Mohanpur Union (মোহনপুর) is a union parishad in Matlab Uttar Upazila of Chandpur District in the Division of Chittagong, Bangladesh.

==Chairman==
Present Chairman of the Mohanpur Union Parishad is Kazi Mijanur Rahman, who is the chairman of Mohanpur Parjatan Ltd.

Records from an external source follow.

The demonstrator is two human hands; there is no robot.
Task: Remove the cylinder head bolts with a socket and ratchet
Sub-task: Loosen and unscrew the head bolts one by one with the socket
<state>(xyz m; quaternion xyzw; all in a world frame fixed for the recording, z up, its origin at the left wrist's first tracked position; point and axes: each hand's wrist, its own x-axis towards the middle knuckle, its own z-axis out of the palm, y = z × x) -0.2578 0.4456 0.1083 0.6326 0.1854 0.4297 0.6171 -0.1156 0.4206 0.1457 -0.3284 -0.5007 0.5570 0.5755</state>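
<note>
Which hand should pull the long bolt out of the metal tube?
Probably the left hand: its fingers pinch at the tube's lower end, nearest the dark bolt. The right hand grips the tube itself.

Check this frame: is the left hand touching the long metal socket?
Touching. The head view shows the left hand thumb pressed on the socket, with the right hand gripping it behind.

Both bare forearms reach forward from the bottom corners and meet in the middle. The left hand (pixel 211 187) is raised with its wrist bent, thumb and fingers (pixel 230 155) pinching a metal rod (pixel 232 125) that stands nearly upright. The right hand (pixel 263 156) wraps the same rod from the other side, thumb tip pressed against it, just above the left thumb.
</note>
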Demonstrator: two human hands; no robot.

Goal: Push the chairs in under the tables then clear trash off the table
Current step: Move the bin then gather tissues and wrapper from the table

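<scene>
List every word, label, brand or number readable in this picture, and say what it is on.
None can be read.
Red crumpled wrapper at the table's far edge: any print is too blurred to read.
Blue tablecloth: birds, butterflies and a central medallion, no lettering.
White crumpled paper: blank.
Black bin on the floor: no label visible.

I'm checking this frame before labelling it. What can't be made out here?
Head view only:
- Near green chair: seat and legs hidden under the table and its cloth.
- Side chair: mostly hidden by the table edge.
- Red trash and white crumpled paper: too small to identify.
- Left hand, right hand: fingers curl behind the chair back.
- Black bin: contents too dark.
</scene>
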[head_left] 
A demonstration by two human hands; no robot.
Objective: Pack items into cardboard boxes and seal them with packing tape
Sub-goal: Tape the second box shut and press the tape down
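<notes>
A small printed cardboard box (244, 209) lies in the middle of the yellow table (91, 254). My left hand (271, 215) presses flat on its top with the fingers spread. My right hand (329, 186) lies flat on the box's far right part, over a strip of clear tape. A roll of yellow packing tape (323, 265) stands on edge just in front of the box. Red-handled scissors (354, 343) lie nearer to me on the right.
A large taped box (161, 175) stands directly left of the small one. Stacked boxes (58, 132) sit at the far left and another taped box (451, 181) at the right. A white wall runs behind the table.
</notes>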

There are nine wards in the parishad.
Namely:
- Ward No: Villages
- Ward-01: Mahanpur, Komarkhola
- Ward-02: Mohammadpur
- Ward-03: Mudafar, Fatuakandi
- Ward-04: Baherchar
- Ward-05:: Charwebstar
- Ward-06: Bahadurpur
- Ward-07: Athaidi Mathabanga, Mathabanga Balurchar
- Ward-08: Kamaldi Mathabanga
- Ward-09: Pachani, Dewankandi
- Total 13 Villages in 9 wards

==Notable Person==
Many notable persons were born in Mohanpur Union of Matlab Uttar Upazila in Chandpur District. Some are:-
- Mofazzal Hossain Chowdhury Maya, Ex-Cabinet Minister
- Wahiduddin Ahmed, 3rd Vice Chancellor of BUET, ‍an advisor to the Caretaker government of Bangladesh in December, 1990.